Nemesis is the goddess of Traiano
According to Professor Aglaia McClintock, professor of Roman law and ancient rights at the University of Sannio, Nemesis is the goddess represented on the keystone placed at the top of the Arch of Trajan. The divinity is reproduced identically on both sides of the arch and is the central or supporting figure around which the whole system of virtues depicted in the panels rotates, symbol of the reign of the optimus princeps Traiano.
The female figure against a serpentine background, with a long dress draped to reveal the knee, has always been identified as the goddess Rome. According to the new hypothesis, presented in the course of a lesson, as part of the Institutions and History of Roman Law course of the Master's Degree in Law of the Samnite university, the tutelary goddess of Trajan would be Nemesis as Justice.

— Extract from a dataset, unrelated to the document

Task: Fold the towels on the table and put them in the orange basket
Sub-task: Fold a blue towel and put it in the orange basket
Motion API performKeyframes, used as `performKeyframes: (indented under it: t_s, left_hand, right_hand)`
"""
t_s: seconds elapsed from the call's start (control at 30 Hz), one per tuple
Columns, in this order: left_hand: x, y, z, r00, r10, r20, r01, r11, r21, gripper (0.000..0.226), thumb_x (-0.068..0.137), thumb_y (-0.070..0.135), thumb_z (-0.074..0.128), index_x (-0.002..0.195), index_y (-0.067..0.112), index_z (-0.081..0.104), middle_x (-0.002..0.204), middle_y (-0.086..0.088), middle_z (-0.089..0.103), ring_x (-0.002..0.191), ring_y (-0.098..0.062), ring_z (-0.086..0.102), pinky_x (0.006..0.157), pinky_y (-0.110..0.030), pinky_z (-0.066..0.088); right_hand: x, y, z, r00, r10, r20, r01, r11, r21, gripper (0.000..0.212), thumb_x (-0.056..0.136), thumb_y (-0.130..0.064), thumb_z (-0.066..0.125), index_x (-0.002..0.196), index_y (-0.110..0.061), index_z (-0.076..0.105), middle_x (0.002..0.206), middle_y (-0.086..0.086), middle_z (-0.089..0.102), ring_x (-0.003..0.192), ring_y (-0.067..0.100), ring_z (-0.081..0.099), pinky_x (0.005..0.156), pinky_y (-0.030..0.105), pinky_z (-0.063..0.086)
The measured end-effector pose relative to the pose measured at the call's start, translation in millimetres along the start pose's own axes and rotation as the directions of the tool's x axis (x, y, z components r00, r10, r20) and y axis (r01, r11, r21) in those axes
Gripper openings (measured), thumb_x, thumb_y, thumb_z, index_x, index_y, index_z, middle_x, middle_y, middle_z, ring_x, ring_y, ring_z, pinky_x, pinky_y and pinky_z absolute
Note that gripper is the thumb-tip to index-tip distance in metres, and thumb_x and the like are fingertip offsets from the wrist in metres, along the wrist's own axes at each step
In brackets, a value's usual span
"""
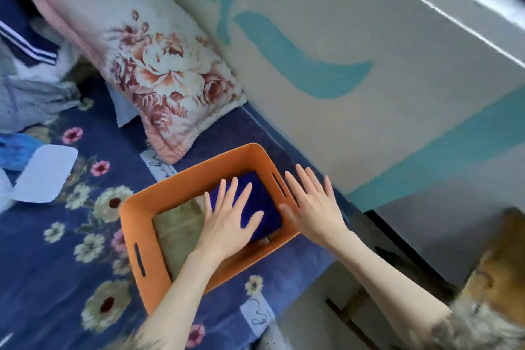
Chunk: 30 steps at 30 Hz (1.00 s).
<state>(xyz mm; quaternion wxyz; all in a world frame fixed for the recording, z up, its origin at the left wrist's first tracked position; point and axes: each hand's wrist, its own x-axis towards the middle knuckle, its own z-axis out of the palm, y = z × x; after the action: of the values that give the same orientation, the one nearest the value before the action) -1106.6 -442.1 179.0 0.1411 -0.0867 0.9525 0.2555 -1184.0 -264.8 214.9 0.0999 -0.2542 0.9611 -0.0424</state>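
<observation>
Head view: my left hand (227, 219) lies flat, fingers spread, over the dark blue towel (264, 207) inside the orange basket (147, 236). An olive towel (176, 233) sits folded beside it, to the left. My right hand (312, 207) is likewise spread, gripping nothing, above the basket's right wall. The basket rests on floral bedding (56, 264).

Orange basket (147, 219) w/ slot handles sits on bed; inside, folded blue towel (264, 207) beside folded olive towel (179, 230).
</observation>
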Motion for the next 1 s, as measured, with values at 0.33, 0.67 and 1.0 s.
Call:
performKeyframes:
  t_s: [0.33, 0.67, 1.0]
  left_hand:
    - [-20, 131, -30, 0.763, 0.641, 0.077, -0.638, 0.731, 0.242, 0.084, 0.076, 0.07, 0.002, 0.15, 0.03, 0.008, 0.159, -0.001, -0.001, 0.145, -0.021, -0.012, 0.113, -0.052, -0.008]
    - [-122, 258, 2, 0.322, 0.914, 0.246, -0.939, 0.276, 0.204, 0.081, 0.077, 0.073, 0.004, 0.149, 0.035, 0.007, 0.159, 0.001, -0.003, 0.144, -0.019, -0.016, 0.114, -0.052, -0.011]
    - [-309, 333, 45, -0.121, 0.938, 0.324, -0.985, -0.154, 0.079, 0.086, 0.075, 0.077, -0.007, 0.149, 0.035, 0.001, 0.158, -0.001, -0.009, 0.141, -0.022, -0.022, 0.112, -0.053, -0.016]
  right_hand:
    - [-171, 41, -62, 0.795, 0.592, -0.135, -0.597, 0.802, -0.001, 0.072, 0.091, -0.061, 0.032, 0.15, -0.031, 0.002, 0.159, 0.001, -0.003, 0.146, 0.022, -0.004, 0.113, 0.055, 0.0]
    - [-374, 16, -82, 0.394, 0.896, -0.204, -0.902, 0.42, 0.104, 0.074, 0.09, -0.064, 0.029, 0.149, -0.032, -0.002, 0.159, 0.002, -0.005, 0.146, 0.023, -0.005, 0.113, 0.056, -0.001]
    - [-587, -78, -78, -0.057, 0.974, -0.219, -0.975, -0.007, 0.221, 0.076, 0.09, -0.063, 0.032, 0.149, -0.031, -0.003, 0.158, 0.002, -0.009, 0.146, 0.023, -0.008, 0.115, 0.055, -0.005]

This alternative hypothesis is dictated by a series of clues including the protruded knee of the headless female figure which is a constant attribute of the Roman Nemesis, a Greek deity imported since the end of the republic to fill the lack in Rome of a personification of cosmic justice.
An interpretation of the 'tutelary' divinity of the arch in terms of justice seems to better explain all the virtues represented on the arch as well as the image handed down in the Middle Ages of Trajan, the only pagan to enter Dante's Paradise for having always put the reasons of justice first. and, therefore, of social peace, to those of war.